YUDUM MİNGAN ile bir araya geldik. İlk kitabı “Yalnızlığımın Başkenti Aşk”tan, yeni kitabı “Zırh”tan, yakın zamanda aldığı ödülden ve hayallerinden konuştuk. “Kadınlar kendi zırhlarını bilgisi ve karakteriyle kuşanmalı” diyen YUDUM MİNGAN bugün sizlerle…

Hoş geldiniz Yudum Hanım. Öncelikle sizi tanıyabilir miyiz?

Hoş buldum Yağmur Hanım, ben Yudum Mingan. Yaklaşık 15-20 yıldır yazıyorum. İlk kitabım “Yalnızlığımın Başkenti Aşk” 2020 yılında çıktı, şiir kitabıydı. Şiirlerim kaybolup gitmesin diyeydi aslında. Bir de şiir olmasının nedeni, uzun uzun anlattığımız hiçbir şey uzun uzun dinlenmiyor, bu yüzden kısa cümlelerle ifade etmek istedim.
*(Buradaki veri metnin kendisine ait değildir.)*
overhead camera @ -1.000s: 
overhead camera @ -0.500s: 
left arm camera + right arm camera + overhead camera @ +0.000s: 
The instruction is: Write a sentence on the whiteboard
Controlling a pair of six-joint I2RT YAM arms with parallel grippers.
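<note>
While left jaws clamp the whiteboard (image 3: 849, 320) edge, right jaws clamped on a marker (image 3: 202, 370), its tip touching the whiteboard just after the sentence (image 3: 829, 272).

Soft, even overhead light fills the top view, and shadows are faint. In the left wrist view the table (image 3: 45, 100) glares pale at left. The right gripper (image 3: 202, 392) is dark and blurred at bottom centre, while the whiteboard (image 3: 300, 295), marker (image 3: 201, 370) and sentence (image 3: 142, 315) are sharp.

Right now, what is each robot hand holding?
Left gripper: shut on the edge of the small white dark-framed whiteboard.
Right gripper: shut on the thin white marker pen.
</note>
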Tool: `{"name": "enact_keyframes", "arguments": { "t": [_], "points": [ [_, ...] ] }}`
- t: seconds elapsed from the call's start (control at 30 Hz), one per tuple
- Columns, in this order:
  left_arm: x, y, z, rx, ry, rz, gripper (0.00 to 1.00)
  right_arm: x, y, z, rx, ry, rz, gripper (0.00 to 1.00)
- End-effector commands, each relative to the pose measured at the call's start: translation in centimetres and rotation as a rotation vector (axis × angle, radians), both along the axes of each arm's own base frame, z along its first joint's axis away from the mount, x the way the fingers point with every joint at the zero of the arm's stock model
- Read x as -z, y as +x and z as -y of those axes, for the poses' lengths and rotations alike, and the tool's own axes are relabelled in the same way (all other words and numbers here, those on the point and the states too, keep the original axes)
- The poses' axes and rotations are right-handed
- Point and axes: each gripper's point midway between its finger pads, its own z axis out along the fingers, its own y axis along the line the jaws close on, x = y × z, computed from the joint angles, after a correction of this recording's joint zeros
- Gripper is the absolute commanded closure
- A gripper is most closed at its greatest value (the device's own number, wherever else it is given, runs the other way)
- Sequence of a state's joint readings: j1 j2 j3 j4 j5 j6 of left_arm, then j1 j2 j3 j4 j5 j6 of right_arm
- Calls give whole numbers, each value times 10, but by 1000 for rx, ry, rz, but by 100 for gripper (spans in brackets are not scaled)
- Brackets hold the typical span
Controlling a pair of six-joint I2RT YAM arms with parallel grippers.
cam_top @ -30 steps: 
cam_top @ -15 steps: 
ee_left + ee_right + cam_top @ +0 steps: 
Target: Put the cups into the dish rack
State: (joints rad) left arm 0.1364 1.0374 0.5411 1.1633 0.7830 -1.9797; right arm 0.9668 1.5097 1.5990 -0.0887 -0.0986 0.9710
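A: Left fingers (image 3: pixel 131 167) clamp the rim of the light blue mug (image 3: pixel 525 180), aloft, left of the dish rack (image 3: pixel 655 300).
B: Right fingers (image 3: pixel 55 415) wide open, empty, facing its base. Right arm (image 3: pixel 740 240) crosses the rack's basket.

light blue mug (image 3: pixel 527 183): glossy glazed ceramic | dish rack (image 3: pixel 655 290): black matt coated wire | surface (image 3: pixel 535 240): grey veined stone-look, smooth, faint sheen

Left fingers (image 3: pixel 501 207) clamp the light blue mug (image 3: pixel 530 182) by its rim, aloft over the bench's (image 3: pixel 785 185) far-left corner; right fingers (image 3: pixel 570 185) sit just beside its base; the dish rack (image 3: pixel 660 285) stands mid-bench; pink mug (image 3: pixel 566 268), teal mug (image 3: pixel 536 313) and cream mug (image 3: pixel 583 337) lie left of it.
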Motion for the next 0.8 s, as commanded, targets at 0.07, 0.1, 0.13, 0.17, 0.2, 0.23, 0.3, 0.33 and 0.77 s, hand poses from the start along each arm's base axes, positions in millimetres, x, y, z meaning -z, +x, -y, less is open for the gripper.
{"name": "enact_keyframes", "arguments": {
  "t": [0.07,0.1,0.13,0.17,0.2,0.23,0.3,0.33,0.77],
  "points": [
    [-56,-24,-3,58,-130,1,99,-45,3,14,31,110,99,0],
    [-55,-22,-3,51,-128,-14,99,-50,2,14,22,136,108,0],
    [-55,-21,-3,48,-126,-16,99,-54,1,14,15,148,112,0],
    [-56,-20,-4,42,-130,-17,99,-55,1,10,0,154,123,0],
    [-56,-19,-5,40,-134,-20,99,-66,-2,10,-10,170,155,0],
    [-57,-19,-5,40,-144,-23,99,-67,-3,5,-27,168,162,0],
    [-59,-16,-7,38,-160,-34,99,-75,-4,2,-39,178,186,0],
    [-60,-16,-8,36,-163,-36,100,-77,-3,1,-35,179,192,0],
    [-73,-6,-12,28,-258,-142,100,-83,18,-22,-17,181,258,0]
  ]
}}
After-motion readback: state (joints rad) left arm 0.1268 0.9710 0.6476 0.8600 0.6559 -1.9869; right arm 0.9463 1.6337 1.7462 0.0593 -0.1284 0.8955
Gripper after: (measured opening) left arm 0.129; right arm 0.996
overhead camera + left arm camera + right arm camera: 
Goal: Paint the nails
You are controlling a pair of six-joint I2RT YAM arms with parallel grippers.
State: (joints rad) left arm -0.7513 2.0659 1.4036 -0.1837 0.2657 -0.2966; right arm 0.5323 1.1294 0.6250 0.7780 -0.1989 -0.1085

Yudum ismi nereden geliyor?Bir hikayesi var mı?

Ben 7 aylık dünyaya gelmişim. Öldü sanılmışım. 88 doğumluyum. Benim dönemimde kız çocukları çok da değer görmüyordu, özellikle doğu ailelerinde. Benim annem ve babam çok şükür ki öyle değiller, kız çocuklarına önem veriyorlar. 7 aylık doğduğum için ufacık, el boyutundaymışım Yağmur Hanım. “Bir yudum bu” demişler benim için ve ismim Yudum olmuş.

Yazmaya nasıl başladınız? Sizi teşvik eden biri olmuş muydu?

Bir durum karşısında bir cümle kullandım, lise son sınıftaydım. Sonra Edebiyat hocam,Özlem Hanım “Sen okumayı düşünüyorsun ama sanki yazsan daha mı iyi olur” dedi. Cümlelerimin çok keskin olduğunu söyledi. Düşündükçe hak verdim, benim göremediğimi bana hocam gösterdi. Sonra karalamaya başladım ama bilgi yoktu. Zamanla çok okumaya başladım ve eksiklerimi kapatmaya çalıştım. Ama benim dönüm noktam bir arkadaşımın söylediği bir cümle ile olmuştu. Bir gün yazdım yazdım sonra sinirlenip kağıtları buruşturup tam çöpe atacakken “Yazdıklarını yırtarak iyi bir yazar olamazsın” dedi. Bu 2 oldu diye düşündüm. Artık üçüncüsü yok bunun, yazmak zorundayım dedim kendi kendime. Ayrıca hocam Nami Damar da bu yolda bana çok destek oldu, ona da buradan teşekkür etmek isterim.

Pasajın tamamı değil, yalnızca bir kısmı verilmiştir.